SET Em 1965, uma trupe de cinema chegou pela primeira vez a Diamantina. Lá foi rodado A hora e a vez de Augusto Matraga, do diretor Roberto Santos. No entanto, elenco e produção não se envolveram tanto com a cidade como ocorreu com Xica da Silva, lembra o jornalista Américo Antunes. A equipe de Cacá Diegues se hospedou no Hotel Tijuco, ao lado de sua casa, e o jovem diamantinense participava das festas promovidas por artistas e técnicos.
“Eles quase sempre jantavam no restaurante do hotel, ficavam lá conversando e bebendo. Quem chegava acabava se enturmando. Foi uma novidade ver uma turma de artistas tão animados e liberais fazer aquela festa danada. Não havia separação entre ator e população, ao contrário das gravações de novelas e filmes de hoje”, analisa.

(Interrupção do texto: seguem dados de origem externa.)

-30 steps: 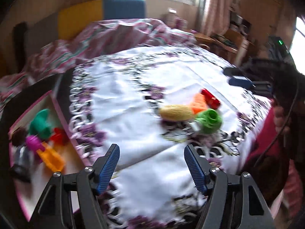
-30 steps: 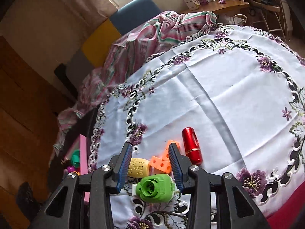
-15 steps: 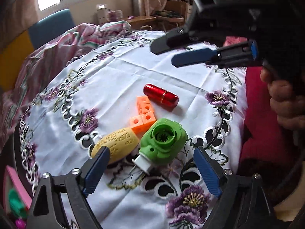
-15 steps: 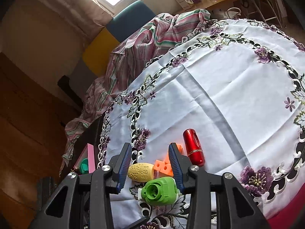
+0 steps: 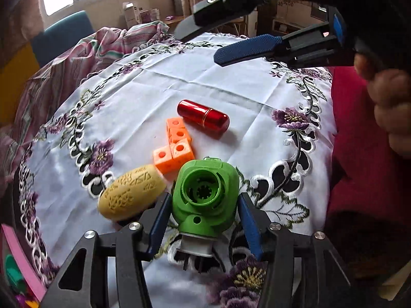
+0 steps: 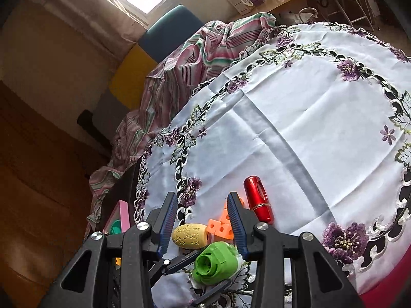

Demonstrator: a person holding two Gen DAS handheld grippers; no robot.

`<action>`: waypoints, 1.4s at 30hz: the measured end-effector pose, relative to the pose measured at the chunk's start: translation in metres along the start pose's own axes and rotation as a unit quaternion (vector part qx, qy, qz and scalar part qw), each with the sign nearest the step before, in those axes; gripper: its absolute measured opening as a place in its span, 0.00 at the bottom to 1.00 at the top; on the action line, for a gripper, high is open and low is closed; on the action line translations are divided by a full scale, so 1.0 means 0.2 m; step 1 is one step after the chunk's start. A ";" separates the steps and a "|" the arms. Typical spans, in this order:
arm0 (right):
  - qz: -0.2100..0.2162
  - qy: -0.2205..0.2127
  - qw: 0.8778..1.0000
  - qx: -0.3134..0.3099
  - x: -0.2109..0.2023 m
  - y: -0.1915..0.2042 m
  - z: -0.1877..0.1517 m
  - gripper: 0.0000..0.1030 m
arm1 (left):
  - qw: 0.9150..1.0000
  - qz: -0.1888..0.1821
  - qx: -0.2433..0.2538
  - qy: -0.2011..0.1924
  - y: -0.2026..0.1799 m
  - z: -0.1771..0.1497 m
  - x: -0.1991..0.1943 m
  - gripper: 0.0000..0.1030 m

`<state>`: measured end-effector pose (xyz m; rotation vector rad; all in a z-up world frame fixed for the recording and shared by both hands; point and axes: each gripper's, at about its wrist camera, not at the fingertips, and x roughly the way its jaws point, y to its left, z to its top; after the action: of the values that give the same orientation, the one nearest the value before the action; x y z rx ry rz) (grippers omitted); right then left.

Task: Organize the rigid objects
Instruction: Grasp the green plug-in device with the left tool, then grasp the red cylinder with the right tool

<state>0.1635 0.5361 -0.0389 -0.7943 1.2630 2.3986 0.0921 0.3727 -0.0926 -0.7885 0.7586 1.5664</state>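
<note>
Green plug-in device lies on the tablecloth near the table's front edge, round socket face up, white base with prongs toward the camera. Left gripper straddles it; jaws have just been closing, left pad touching its side, right pad looks a sliver off, so contact on both sides can't be confirmed. Yellow patterned egg-shaped piece sits just beside the left finger, touching the orange holed cube block, an L-shaped chain. Glossy red capsule lies just beyond, apart from the block. Cluster is tight; wide bare cloth beyond it, toward the far rim. Right gripper hovers above the cluster, part-open, nothing between its pads. A person's hand grips it at the right edge. Pink tray sits off the table's left edge, green and other small bits inside, mostly cut off. Cloth is white, embroidered with purple flowers, cutwork border.
</note>
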 end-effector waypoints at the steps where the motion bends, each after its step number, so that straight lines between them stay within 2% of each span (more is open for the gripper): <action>1: -0.004 0.001 1.000 0.001 0.00 0.00 0.00 0.39 | 1.000 0.003 -0.009 -0.002 0.01 -0.03 -0.02 0.52; 5: -0.013 0.003 1.000 0.004 0.01 0.00 0.00 0.39 | 0.998 0.022 -0.060 -0.015 0.06 -0.18 -0.13 0.51; 9: -0.022 0.011 1.000 0.003 0.02 0.00 -0.01 0.39 | 0.989 0.044 -0.137 -0.019 0.18 -0.33 -0.20 0.51; 11: -0.029 0.013 0.999 0.004 0.03 0.00 -0.01 0.39 | 0.986 0.055 -0.155 -0.022 0.22 -0.37 -0.23 0.51; 14: -0.046 0.021 0.999 0.007 0.05 -0.01 -0.01 0.39 | 0.983 0.051 -0.174 -0.022 0.25 -0.39 -0.21 0.51; 18: -0.061 0.034 0.998 0.006 0.07 -0.01 -0.02 0.39 | 0.982 0.046 -0.185 -0.005 0.25 -0.40 -0.13 0.50; 21: -0.071 0.038 0.997 0.004 0.08 -0.01 -0.02 0.39 | 0.983 0.055 -0.178 -0.008 0.24 -0.39 -0.12 0.50; 27: -0.087 0.043 0.995 0.024 0.09 -0.04 -0.01 0.39 | 0.981 0.045 -0.189 -0.020 0.26 -0.41 -0.13 0.50; 35: -0.176 0.082 0.981 -0.008 0.21 -0.01 0.01 0.39 | 0.982 0.050 -0.183 -0.026 0.25 -0.42 -0.13 0.50; 42: -0.195 0.104 0.975 -0.038 0.32 0.06 -0.01 0.39 | 0.981 0.046 -0.185 -0.029 0.25 -0.43 -0.13 0.50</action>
<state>0.1076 0.5299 -0.0699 -1.2178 0.9765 2.0975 0.0515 0.2816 -0.1164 -0.9823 0.4706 1.8356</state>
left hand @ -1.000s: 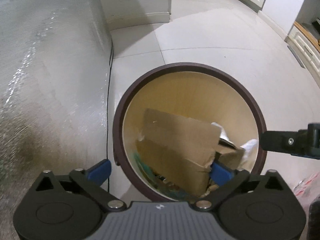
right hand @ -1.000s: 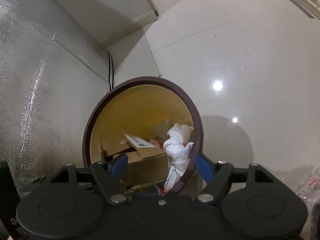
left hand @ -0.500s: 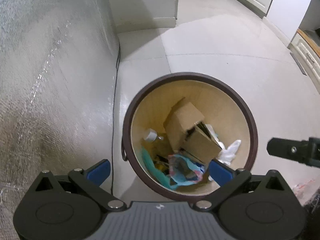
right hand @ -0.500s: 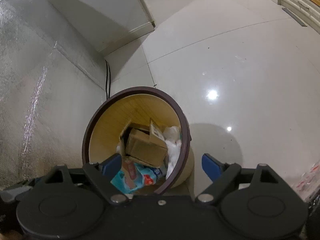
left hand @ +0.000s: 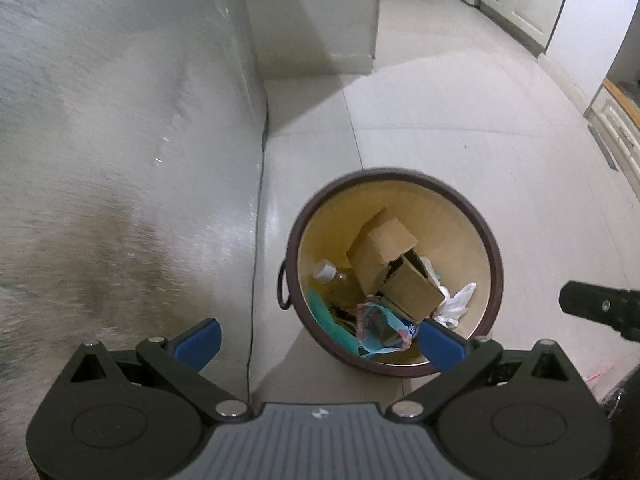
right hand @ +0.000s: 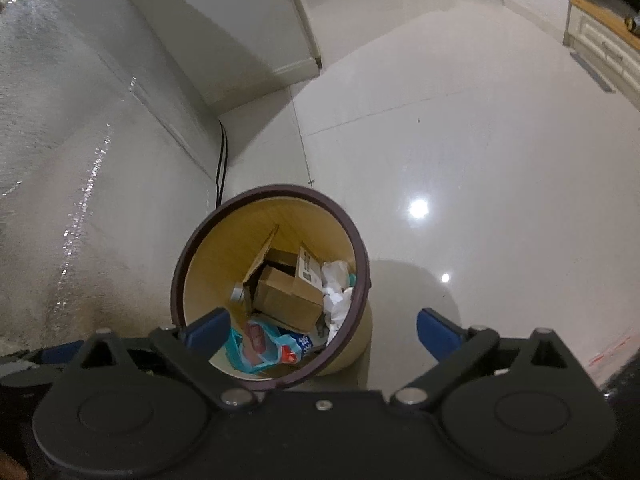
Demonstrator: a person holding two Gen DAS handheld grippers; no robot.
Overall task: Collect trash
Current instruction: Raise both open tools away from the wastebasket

Em 1975, o industriário Antônio Celso Savassi passava o carnaval na cidade. Além dos blocos na rua, a folia era realizada nos clubes – um deles, bem tradicional, não permitia a entrada de negros. Antônio Celso entrou ali de mãos dadas com as 15 mucamas de Xica na telona. “Foi um rebuliço. Mães das meninas de Diamantina desaprovaram a nossa atitude, algumas até foram embora. Foi surreal, elas ficaram realmente indignadas. A gente nem ligou, pois até sobrou espaço lá no clube pra pularmos carnaval”, revela.
EXUMAÇÃO
Restos mortais exumados na Igreja de São Francisco de Assis, em Diamantina, podem ser de Chica da Silva. No fim do ano passado, a roteirista paranaense Rosi Young, que desenvolve o projeto do documentário A rainha das Américas: A verdadeira história de Chica da Silva, com lançamento previsto para 2017, levou à cidade o casal Anthony e Catyana Falsetti, especialistas em medicina forense. “Só havia uma negra, sepultada há 220 anos na igreja, data que coincide com o período da morte da Chica. O material analisado é de uma negra de 220 anos. Como renda francesa cara foi encontrada com a ossada, está praticamente certo que se trata dela”, afirma Rosi. Segundo ela, as análises trarão informações importantes como altura e peso. Além disso, mapeamento genético pode indicar antepassados africanos de Chica da Silva.